Robin McKie 

NHS patients are missing out on life-saving robot surgery

New treatments are being introduced in a haphazard fashion, says surgeon's body
  
  

Gynaecology roboto
A gynaecologist uses a robot. Photograph: Jean-Paul Chasse/Alamy Photograph: Jean-Paul Chasse/Alamy

New life-saving surgical techniques are not being adopted quickly enough in British hospitals. That is the stark conclusion of a report by the Royal College of Surgeons (RCS) which warns this week that patients are missing out on new procedures because the NHS is failing to set up programmes to promote their use in the UK.

The report, Innovation to Adoption: Successfully Spreading Surgical Innovation, stresses the need to find ways to introduce new surgical techniques as quickly as possible, thus saving lives and helping the NHS to save money.

New surgical techniques – involving robotics, 3D-imaging and lasers – have been developed in recent years, but in many cases have only been introduced in a haphazard manner in British hospitals. This failure to act coherently is now causing concern among surgeons.

"Many patients are not benefiting from ground-breaking procedures, even when surgeons firmly believe that they can save or extend lives. This cannot continue," said Professor Norman Williams, the RCS president. "We cannot afford to neglect the kind of surgical innovation that has made such a difference to survival and recovery, such as keyhole surgery and advancements in transplant surgery." He added that the NHS, the government and doctors had to understand how to accelerate innovative surgical practices in the UK.

The point was backed by David Neal, professor of surgical oncology at Cambridge University. "The NHS is the perfect place to test new technologies," he said. "It covers the whole country and gives us an ideal platform for showing the worth of a new surgical technique. Unfortunately, this is not being done. The NHS does not seem to be able to tackle this sort of thing. Instead, we are relying, in many cases, on tests being done in the US, where there are commercial pressures involved."

Neal has been involved in using a semi-automated technique known as robot-assisted radical prostatectomy (Rarp) to treat prostate cancer in the UK. "The technique greatly improves a human surgeon's performance," said Neal. "Using current methods, a patient is typically in hospital for around five days, while around 20% of them need blood transfusions. With Rarp, they can leave the next day and only about 1% of patients need a transfusion."

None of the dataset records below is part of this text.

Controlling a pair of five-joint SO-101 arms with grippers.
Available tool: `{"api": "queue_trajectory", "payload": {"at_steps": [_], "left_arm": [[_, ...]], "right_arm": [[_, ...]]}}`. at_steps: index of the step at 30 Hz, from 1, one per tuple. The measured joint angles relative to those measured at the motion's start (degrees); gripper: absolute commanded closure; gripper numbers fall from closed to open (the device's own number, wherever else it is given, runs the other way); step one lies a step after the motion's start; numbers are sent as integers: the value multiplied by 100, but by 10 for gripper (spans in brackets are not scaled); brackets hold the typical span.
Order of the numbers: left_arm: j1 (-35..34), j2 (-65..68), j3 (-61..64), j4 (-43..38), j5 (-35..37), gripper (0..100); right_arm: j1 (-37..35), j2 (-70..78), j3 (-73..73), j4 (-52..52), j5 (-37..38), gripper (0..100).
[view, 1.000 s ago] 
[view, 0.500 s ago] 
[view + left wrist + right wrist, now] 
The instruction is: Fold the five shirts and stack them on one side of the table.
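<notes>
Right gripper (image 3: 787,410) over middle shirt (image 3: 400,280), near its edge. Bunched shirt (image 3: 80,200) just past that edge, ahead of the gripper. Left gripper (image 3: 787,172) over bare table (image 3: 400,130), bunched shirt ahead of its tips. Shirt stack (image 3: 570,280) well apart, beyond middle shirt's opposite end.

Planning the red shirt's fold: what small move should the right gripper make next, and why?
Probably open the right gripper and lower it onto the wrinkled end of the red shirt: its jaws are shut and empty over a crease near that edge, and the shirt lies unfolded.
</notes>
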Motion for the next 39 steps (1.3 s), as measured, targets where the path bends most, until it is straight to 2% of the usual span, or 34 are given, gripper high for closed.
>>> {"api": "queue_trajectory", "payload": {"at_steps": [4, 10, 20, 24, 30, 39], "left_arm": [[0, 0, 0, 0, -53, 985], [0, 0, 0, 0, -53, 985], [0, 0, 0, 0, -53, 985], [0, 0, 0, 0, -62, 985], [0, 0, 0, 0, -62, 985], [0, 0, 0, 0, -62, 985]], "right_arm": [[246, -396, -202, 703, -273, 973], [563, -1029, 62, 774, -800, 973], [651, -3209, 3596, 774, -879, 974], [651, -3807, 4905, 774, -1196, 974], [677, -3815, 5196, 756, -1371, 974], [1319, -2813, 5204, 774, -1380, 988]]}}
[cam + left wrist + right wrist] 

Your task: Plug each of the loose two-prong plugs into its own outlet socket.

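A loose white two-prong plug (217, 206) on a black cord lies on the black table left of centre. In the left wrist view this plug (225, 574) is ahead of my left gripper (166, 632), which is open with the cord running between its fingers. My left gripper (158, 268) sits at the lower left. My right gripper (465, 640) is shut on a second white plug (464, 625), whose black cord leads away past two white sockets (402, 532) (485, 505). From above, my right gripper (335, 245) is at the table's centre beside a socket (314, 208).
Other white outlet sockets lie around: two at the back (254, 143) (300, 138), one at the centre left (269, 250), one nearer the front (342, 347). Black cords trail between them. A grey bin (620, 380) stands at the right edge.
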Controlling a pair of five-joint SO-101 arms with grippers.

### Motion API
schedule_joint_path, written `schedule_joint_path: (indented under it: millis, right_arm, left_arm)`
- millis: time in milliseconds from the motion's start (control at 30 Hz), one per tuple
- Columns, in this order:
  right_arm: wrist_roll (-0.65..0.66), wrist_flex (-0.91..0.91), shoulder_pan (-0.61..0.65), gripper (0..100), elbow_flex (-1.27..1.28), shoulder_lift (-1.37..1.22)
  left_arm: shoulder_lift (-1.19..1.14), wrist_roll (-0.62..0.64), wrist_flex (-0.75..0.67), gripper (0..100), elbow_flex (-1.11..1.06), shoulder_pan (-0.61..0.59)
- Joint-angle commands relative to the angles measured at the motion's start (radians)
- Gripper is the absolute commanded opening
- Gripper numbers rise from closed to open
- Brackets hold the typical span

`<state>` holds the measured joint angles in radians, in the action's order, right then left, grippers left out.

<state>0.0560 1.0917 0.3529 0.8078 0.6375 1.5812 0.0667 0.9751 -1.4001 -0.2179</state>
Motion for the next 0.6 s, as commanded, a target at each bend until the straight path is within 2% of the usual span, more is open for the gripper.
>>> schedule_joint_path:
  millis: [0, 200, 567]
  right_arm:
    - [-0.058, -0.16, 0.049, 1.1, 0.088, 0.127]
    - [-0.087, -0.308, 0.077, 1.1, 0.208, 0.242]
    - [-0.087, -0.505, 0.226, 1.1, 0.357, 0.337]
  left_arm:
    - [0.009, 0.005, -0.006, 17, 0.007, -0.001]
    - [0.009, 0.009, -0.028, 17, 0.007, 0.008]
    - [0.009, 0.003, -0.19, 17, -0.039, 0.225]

About 200 prostate cancer patients are now being treated every year using the new technique. "That is far to low a figure," Neal added. "We need to introduce the technique to enough hospitals to treat around 10,000 patients a year, but that is not happening." He added that the UK needed a network of about 10-15 hospitals where new medical techniques would be taught to surgeons.

The need to promote robots in medicine is seen as being particularly important in future. The first robot procedure was offered to NHS patients in 2004, but the NHS has yet to fund the purchase of a single surgical robot and has relied instead on charities and endowments to provide cash to buy them.

A programme to help surgeons learn keyhole colorectal surgery for patients with bowel cancer and other conditions was set up in 2007. Mark Coleman, a consultant at Plymouth Hospital involved in creating the programme, said: "In 2008, 10% of operations on the colon involved keyhole surgery. Now that figure has reached 50% and the saving for the NHS over that period has been calculated as being around £11m."